The lines from the start of the data through the line containing "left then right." are to be reproduced exactly, both ends included.

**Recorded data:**
-- Opening Marker --

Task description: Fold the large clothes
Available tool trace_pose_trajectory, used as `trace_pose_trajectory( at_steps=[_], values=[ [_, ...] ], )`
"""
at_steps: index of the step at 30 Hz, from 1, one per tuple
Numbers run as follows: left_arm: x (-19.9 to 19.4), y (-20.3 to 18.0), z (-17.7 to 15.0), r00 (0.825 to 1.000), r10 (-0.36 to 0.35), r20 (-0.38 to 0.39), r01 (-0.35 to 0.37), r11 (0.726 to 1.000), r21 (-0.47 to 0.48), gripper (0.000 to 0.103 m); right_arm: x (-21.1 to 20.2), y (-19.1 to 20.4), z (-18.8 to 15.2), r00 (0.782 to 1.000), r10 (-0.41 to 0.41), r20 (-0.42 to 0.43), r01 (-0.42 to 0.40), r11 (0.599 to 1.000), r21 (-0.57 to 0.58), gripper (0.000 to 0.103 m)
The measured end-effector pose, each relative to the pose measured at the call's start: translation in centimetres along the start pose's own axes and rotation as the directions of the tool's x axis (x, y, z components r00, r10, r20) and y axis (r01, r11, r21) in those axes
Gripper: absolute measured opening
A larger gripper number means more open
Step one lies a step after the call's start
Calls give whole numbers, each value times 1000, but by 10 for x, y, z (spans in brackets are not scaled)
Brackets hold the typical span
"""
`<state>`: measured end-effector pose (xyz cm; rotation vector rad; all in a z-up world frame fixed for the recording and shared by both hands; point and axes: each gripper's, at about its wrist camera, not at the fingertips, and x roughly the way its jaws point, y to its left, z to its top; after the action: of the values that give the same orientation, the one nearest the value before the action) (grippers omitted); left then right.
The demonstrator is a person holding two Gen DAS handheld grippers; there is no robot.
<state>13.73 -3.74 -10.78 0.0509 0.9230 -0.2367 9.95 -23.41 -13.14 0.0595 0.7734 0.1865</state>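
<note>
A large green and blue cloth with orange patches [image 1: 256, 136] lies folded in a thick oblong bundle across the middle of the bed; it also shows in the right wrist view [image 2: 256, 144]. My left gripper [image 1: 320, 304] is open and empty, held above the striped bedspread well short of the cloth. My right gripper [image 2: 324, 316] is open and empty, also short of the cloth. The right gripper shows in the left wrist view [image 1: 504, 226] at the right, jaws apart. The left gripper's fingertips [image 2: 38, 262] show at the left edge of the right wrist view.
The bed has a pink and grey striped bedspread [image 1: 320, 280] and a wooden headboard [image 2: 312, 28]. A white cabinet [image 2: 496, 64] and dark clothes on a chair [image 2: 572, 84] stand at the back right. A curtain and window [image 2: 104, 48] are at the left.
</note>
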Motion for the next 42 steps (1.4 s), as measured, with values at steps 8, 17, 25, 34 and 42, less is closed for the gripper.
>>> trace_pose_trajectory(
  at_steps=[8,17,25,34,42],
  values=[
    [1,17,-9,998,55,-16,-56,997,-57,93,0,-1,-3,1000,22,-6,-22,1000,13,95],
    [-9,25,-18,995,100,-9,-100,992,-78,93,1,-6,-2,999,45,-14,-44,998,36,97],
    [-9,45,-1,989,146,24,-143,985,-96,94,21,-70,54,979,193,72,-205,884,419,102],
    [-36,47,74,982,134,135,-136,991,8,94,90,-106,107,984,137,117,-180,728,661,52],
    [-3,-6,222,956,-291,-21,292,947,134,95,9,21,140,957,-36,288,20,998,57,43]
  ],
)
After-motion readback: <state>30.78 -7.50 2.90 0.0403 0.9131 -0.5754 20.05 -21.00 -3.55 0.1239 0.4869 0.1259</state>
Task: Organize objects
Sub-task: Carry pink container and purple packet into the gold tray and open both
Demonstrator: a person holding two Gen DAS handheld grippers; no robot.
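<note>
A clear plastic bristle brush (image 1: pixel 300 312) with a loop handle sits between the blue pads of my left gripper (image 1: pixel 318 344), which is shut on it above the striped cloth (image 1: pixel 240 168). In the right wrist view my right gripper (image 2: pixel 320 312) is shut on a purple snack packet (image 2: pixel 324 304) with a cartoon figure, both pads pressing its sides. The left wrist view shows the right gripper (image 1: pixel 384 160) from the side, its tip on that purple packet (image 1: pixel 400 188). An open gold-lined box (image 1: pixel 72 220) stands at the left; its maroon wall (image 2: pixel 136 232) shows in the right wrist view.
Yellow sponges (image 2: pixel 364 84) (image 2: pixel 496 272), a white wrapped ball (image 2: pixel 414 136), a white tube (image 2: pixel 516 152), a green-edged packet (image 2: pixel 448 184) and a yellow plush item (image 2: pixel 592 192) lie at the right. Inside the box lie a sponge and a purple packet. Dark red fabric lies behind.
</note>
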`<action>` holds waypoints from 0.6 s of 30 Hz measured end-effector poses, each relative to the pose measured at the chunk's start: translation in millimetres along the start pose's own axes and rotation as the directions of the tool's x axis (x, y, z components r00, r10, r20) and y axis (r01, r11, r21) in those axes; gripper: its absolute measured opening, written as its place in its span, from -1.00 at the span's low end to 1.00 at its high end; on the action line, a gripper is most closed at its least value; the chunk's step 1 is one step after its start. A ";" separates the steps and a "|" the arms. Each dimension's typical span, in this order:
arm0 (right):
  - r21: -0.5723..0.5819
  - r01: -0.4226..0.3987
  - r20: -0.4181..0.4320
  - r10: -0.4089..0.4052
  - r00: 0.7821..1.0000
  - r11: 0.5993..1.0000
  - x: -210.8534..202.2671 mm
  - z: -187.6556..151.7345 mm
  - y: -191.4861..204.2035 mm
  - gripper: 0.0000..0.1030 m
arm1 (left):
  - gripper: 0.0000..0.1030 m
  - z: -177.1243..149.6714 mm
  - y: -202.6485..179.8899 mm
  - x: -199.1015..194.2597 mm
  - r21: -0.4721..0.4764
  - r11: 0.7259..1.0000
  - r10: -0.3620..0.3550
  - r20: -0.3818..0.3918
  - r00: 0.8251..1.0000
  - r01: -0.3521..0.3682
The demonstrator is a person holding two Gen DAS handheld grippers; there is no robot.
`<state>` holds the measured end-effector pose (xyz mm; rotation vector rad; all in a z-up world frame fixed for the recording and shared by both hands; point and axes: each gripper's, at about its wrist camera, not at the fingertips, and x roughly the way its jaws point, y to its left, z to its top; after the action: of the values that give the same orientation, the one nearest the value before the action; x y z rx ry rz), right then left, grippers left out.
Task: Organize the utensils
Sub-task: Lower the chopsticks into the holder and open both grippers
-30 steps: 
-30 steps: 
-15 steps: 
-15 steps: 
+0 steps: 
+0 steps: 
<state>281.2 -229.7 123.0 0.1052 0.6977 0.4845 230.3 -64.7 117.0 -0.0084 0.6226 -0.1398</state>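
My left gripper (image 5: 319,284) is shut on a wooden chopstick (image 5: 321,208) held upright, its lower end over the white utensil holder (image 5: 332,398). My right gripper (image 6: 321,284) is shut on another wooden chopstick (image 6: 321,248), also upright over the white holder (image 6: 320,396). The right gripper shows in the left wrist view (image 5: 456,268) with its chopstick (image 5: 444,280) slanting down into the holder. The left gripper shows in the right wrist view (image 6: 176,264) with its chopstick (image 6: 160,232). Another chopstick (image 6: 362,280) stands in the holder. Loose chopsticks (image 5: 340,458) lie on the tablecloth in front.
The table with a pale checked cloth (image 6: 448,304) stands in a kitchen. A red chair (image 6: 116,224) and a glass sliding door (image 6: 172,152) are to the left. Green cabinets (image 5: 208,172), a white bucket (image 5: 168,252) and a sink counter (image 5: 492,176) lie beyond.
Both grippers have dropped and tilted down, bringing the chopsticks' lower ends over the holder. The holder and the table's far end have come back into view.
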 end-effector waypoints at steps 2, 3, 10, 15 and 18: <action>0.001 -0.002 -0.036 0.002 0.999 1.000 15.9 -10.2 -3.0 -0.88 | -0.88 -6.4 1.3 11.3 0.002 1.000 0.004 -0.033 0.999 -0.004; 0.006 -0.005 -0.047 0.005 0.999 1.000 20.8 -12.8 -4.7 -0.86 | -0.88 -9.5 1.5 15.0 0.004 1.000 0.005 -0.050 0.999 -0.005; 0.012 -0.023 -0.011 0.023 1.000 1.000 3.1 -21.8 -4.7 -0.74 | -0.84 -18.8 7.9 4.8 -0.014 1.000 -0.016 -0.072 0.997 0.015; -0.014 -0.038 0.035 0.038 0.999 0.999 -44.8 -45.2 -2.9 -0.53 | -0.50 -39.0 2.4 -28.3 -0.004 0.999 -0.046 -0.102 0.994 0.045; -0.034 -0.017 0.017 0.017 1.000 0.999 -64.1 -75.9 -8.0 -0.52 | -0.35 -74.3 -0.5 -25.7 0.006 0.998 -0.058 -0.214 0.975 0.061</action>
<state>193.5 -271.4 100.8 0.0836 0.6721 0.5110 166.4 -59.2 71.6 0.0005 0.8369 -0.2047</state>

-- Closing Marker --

**RESPONSE BELOW:**
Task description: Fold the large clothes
Available tool trace_pose_trajectory, used as `trace_pose_trajectory( at_steps=[_], values=[ [_, ...] ], )`
"""
at_steps: index of the step at 30 Hz, from 1, one per tuple
Numbers run as follows: left_arm: x (-19.9 to 19.4), y (-20.3 to 18.0), z (-17.7 to 15.0), r00 (0.825 to 1.000), r10 (-0.36 to 0.35), r20 (-0.38 to 0.39), r01 (-0.35 to 0.37), r11 (0.726 to 1.000), r21 (-0.47 to 0.48), gripper (0.000 to 0.103 m); right_arm: x (-21.1 to 20.2), y (-19.1 to 20.4), z (-18.8 to 15.2), r00 (0.782 to 1.000), r10 (-0.41 to 0.41), r20 (-0.42 to 0.43), r01 (-0.42 to 0.40), r11 (0.599 to 1.000), r21 (-0.57 to 0.58), gripper (0.000 to 0.103 m)
The measured end-effector pose, each relative to the pose measured at the call's start: translation in centimetres along the start pose's own axes and rotation as the directions of the tool's x axis (x, y, z components r00, r10, r20) and y axis (r01, r11, r21) in those axes
Gripper: absolute measured opening
A larger gripper number means more open
Step one lies a step after the call's start
Calls give whole numbers, each value times 1000, but by 10 for x, y, z (spans in brackets are not scaled)
Brackets hold the typical span
"""
`<state>`: measured end-effector pose (xyz cm; rotation vector rad; all in a z-up world frame fixed for the recording and shared by both hands; point and axes: each gripper's, at about its wrist camera, not at the fingertips, and x roughly the way its jaws point, y to its left, z to its top; after the action: of the values that give the same orientation, the one nearest the value before the action) (grippers omitted); left then right.

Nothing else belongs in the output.